Data provided Block Start

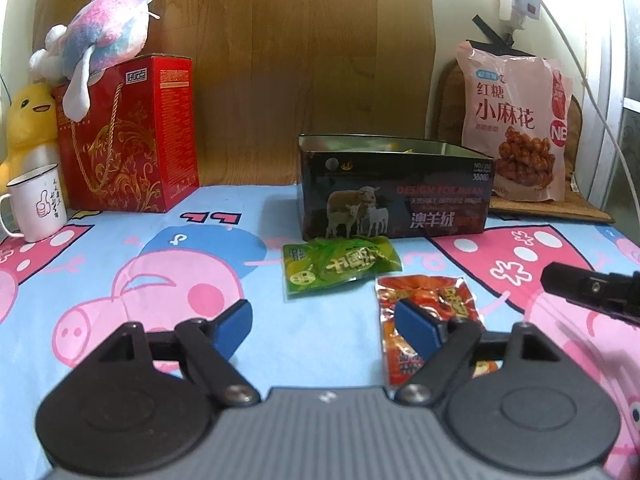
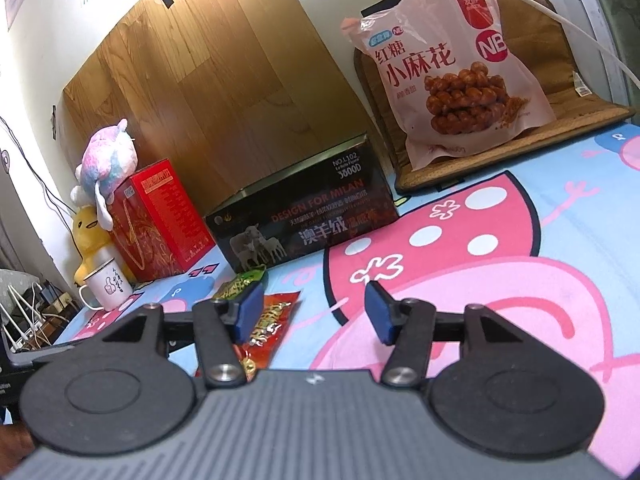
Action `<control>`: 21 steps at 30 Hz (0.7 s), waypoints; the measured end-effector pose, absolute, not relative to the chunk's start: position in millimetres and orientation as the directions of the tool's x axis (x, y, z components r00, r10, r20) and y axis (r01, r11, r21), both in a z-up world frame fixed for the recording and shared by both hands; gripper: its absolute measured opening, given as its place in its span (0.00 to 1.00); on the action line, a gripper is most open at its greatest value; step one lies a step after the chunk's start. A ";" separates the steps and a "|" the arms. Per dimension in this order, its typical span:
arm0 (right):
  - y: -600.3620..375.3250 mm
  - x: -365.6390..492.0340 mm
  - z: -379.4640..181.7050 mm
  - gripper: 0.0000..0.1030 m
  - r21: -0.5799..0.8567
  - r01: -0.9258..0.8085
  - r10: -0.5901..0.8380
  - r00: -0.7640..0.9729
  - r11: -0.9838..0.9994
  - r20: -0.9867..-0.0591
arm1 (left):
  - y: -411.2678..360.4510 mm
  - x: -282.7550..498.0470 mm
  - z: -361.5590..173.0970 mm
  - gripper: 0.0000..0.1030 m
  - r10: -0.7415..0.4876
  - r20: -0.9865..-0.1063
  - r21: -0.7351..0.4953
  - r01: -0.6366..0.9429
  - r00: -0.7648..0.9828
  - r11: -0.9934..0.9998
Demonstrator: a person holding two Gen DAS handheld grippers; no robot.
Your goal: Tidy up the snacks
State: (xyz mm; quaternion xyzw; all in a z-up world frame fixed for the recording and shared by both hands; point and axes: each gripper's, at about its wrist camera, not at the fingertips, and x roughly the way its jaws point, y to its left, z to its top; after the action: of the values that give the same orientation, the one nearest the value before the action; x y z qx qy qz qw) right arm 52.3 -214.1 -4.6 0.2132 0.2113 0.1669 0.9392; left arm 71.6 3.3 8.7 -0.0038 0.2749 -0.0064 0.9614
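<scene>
Both the left tool and right tool stood wide open, holding nothing. The green foil snack packet and red foil snack packet lay just before the black open-topped box lettered "DESIGN FOR MILAN".

I see a surface under a blue cartoon-pig sheet. At its far edge stand a red gift box, a white mug toward the far left corner, a dark open box mid-edge, and a woven mat far right. Just nearer lie a green packet and a red packet.
</scene>
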 end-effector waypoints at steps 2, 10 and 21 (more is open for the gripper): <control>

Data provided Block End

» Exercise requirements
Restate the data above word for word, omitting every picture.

» Task solution
Action `<control>`: 21 steps at 30 Hz (0.7 s), waypoints; the measured end-effector pose, absolute, not relative to the chunk's start: position in millimetres and orientation as the directions of the tool's x axis (x, y, z components r00, r10, r20) and y axis (r01, r11, r21), both in a z-up world frame fixed for the recording and shared by both hands; gripper: its absolute measured opening, given as its place in its span (0.00 to 1.00); on the action line, a gripper is most open at its greatest value; step one lies a step after the chunk's start. A ";" separates the steps and a "|" the arms. Per dimension in this order, its typical span:
arm0 (right):
  - y: -600.3620..375.3250 mm
  - x: -365.6390..492.0340 mm
  - z: -379.4640..181.7050 mm
  - gripper: 0.0000..0.1030 m
  - r21: -0.5799..0.8567
  - r01: -0.9258..0.8085
  - r10: -0.5901..0.8380
  - r00: -0.7640..0.9729
  - r11: -0.9838..0.9994
  - r20: -0.9867..-0.0591
arm1 (left):
  - y: -411.2678..360.4510 mm
  - x: -282.7550..498.0470 mm
  - z: -361.5590..173.0970 mm
  - gripper: 0.0000..0.1030 m
  - r10: -0.7415..0.4876
  - r20: -0.9865..-0.1063
  - r21: -0.7351..0.4953
  - r01: -0.6366..0.9429
  - r00: -0.7648..0.9828
  - r11: -0.9934..0.9998
Demonstrator: a person holding two Gen DAS handheld grippers; no robot.
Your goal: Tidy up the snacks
State: (xyz mm; quaternion xyzw; all in a z-up world frame fixed for the recording and shared by both hands; point and axes: each gripper's, at about its wrist camera, not at the fingertips, and x roughly the way its jaws point, y to its left, z to its top; after the action: of the values that give the same orientation, the one nearest the value before the action; x y z qx qy qz qw) right arm 52.3 -214.1 -4.6 0.2132 0.2113 0.1669 0.9392; left arm 71.6 3.3 8.7 -0.0038 0.2749 -0.0064 0.9614
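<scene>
Both the left tool and right tool stood wide open, holding nothing. The green foil snack packet and red foil snack packet lay just before the black open-topped box lettered "DESIGN FOR MILAN".

I see a surface under a blue cartoon-pig sheet. At its far edge stand a red gift box, a white mug toward the far left corner, a dark open box mid-edge, and a woven mat far right. Just nearer lie a green packet and a red packet.
</scene>
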 end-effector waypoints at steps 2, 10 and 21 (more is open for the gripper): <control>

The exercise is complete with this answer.